- Stored data -
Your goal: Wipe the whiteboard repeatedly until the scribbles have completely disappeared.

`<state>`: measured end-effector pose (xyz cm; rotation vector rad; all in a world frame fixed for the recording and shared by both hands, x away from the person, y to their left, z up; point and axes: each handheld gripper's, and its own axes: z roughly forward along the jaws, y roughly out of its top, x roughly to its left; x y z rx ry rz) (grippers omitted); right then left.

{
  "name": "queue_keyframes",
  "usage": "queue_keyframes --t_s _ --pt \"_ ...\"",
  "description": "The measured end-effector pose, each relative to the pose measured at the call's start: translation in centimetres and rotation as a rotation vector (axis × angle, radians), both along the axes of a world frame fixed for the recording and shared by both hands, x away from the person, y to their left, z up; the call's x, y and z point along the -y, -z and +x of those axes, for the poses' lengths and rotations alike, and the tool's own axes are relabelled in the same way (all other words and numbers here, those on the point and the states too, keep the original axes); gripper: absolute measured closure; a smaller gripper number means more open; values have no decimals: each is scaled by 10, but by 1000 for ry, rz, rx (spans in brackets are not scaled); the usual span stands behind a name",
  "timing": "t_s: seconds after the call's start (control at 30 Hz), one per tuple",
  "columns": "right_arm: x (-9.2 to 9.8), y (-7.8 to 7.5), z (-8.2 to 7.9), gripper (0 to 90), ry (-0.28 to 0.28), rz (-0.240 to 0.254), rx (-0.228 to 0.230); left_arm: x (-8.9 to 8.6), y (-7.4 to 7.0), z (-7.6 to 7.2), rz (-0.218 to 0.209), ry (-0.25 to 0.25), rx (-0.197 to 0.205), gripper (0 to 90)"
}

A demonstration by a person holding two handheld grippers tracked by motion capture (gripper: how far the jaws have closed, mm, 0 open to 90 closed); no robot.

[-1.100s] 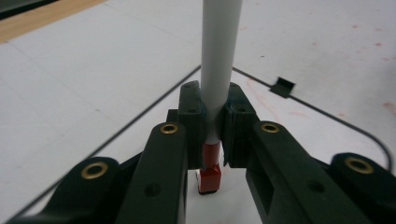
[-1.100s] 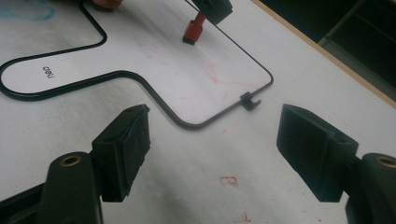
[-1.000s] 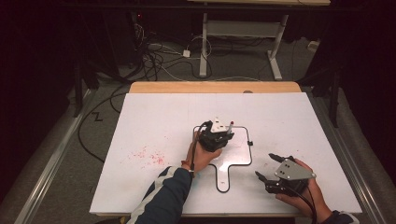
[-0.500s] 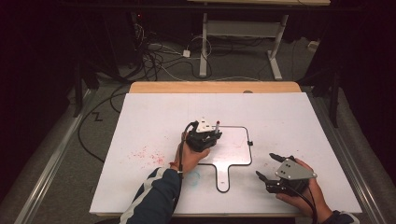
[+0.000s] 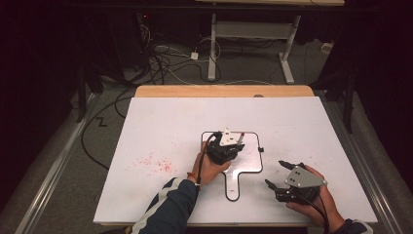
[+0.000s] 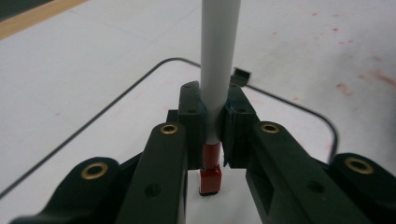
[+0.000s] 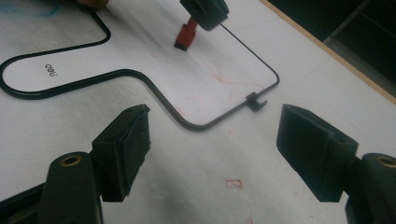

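a white counter (image 5: 160, 126) is seen, faintly stained red toward its near left corner. a small paddle-shaped whiteboard with a black rim (image 5: 249, 168) is laid flat near the middle of the near edge, handle toward that edge. above the board's far part the left claw (image 6: 215, 140) is pressed onto a white marker with a red end (image 6: 219, 70). the right claw (image 7: 212, 149) is held spread and empty, near the near right corner, beside the board.
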<state>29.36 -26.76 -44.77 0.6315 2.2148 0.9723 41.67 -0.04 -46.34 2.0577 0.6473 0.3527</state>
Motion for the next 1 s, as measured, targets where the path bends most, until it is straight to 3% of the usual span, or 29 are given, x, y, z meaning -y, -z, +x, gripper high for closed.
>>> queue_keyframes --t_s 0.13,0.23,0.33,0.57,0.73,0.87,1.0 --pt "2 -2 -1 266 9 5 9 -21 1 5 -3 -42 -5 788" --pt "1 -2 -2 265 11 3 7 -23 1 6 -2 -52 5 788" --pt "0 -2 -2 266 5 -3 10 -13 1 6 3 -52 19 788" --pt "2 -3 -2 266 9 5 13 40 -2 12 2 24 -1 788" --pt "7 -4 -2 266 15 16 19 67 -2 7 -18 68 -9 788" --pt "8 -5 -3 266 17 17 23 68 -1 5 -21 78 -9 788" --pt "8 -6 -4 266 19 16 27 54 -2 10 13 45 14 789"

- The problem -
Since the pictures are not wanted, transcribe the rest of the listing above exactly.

- Reply -
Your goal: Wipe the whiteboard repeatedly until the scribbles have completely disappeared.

`<state>`: measured end-effector pose (xyz cm; rotation vector rad; all in a world frame fixed for the recording and shared by both hands, x away from the person, y to their left, z up; point and axes: each handheld gripper's, and its own axes: z roughly forward along the jaws, y roughly out of its top, x roughly to its left; x y z rx ry rz) (grippers omitted); right then left.

{
  "name": "queue_keyframes",
  "usage": "queue_keyframes --t_s _ --pt \"_ ...\"",
  "description": "The measured end-effector pose, each relative to the pose measured at the call's start: translation in centimetres and rotation as a rotation vector (axis × angle, radians), both along the axes of a world frame fixed for the recording and shared by both hands, x away from the person, y to their left, z up; the call's x, y and z point along the -y, -z and +x of those axes, for the poses' lengths and rotations alike, and the tool's own axes are relabelled in the same way (all other words and numbers here, those on the point and the states too, keep the original axes); gripper: absolute measured closure; a smaller gripper number means more open; values have no decimals: each is scaled by 10, but by 1000 for ry, rz, rx (spans in brackets are not scaled); the usual span stands behind a name",
  "timing": "t_s: seconds after the call's start (control at 30 Hz), one per tuple",
  "columns": "right_arm: x (-9.2 to 9.8), y (-7.8 to 7.5), z (-8.2 to 7.9), gripper (0 to 90), ry (-0.28 to 0.28), rz (-0.240 to 0.254), rx (-0.228 to 0.230); left_arm: x (-8.9 to 8.6), y (-7.4 to 7.0), z (-7.6 to 7.2), rz (-0.218 to 0.209), ry (-0.25 to 0.25), rx (-0.197 to 0.205), gripper (0 to 90)"
}

A demonstration by a person holding two handheld grippers tracked by motion capture (gripper: how far the jaws have closed, mm, 0 open to 90 closed); no robot.

[-1.100s] 
[-1.100s] 
[-1.000s] 
[-0.500s] 
[+0.000s] 
[+0.000s] 
[+0.000s] 

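a white counter (image 5: 160, 126) is seen, faintly stained red toward its near left corner. a small paddle-shaped whiteboard with a black rim (image 5: 249, 168) is laid flat near the middle of the near edge, handle toward that edge. above the board's far part the left claw (image 6: 215, 140) is pressed onto a white marker with a red end (image 6: 219, 70). the right claw (image 7: 212, 149) is held spread and empty, near the near right corner, beside the board.
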<state>29.36 -26.76 -44.77 0.6315 2.2148 0.9723 41.67 -0.04 -46.34 2.0577 0.6473 0.3527</state>
Motion for the next 1 s, as measured, targets where the path bends most, until it is straight to 3% of the usual span, or 29 are given, x, y, z meaning -y, -z, +x, gripper high for closed.
>>> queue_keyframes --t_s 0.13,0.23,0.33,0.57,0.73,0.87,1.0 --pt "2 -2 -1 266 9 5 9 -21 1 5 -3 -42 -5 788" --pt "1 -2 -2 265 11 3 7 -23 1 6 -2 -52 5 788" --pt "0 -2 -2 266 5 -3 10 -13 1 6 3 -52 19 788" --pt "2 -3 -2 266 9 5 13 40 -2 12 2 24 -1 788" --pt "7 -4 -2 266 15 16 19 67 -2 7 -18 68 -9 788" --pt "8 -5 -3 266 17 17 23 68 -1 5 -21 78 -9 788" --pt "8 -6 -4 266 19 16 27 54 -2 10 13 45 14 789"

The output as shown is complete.